Where, in days gone by the gardener had his or her work cut out trying to control weeds in the garden nowadays the use of Landscape Fabric has eased this load making time for other chores. Landscape Fabric comes in many different sizes, weights, strength and permeability as well as UV resistance and life expectancy so choosing the correct one as recommended for the job in hand is important.
The major use in horticulture of Landscape Fabric is for weed control in planting hedges and flower beds as the presence of weeds can be very detrimental to the growth of new plants since they will extract nutrition and water from the soil thus depriving new trees, shrubs and hedging plants.
It is preferable to clear the area of weeds initially before laying the fabric which will then block out the light preventing new weed growth but at the same time allowing air and moisture through the permeable fabric for new plants to thrive. This can be done either prior to planting or around established trees and shrubs, although the latter may be a little more difficult in ensuring that the fabric covers all of the area around the plants. In the past some people have used plastic sheeting, however this will not allow air through and moisture will run straight off thus stifling any growth in the soil.
The fabric can be secured to the ground with the large Landscape Fabric Staples or when planting is completed then a mulch of either woodchip or horticultural stone can be used to hold it down.

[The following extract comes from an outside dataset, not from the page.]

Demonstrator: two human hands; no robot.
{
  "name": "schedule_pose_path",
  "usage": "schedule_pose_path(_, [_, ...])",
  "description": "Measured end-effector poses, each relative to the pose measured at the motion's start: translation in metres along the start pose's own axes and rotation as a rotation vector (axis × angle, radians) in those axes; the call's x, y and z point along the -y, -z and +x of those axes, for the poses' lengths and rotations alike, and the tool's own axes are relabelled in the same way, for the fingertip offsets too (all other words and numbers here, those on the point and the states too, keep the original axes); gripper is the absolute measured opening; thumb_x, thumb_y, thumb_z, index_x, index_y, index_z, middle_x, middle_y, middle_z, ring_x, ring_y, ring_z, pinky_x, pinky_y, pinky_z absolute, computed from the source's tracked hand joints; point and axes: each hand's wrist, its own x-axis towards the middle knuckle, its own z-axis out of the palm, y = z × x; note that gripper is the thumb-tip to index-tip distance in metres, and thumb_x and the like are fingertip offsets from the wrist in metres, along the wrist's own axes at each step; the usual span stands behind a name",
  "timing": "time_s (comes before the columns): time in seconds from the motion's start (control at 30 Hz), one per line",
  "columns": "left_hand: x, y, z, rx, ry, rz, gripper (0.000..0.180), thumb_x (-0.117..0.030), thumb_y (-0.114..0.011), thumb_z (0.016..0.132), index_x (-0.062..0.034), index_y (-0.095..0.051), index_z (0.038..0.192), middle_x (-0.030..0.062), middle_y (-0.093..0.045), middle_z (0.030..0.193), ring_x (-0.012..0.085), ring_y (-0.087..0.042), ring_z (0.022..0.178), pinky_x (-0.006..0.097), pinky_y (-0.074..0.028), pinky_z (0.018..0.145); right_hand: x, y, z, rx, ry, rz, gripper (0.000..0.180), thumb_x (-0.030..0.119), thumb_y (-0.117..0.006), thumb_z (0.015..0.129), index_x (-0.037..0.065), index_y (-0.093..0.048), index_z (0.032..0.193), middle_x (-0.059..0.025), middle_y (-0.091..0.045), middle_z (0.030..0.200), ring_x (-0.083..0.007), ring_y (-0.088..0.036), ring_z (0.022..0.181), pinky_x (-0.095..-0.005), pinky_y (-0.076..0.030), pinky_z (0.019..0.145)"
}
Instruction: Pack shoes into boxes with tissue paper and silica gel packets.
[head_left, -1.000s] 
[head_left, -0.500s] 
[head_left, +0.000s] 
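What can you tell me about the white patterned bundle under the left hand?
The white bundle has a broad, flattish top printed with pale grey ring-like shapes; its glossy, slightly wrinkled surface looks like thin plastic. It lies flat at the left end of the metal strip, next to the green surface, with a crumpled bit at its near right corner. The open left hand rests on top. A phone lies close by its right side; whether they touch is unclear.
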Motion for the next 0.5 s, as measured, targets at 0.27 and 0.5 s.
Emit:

Planting is usually carried out by cutting a cross in the fabric large enough to take the root system of bare root plants or the root ball of potted plants then closing the fabric around the plant base.
Do bear in mind that although the Landscape Fabric will prevent many weeds from growing through it is still possible that air-born seeds can settle and root on the top of the fabric especially if a wood mulch is used, however they will be easy to spot and remove before becoming too large.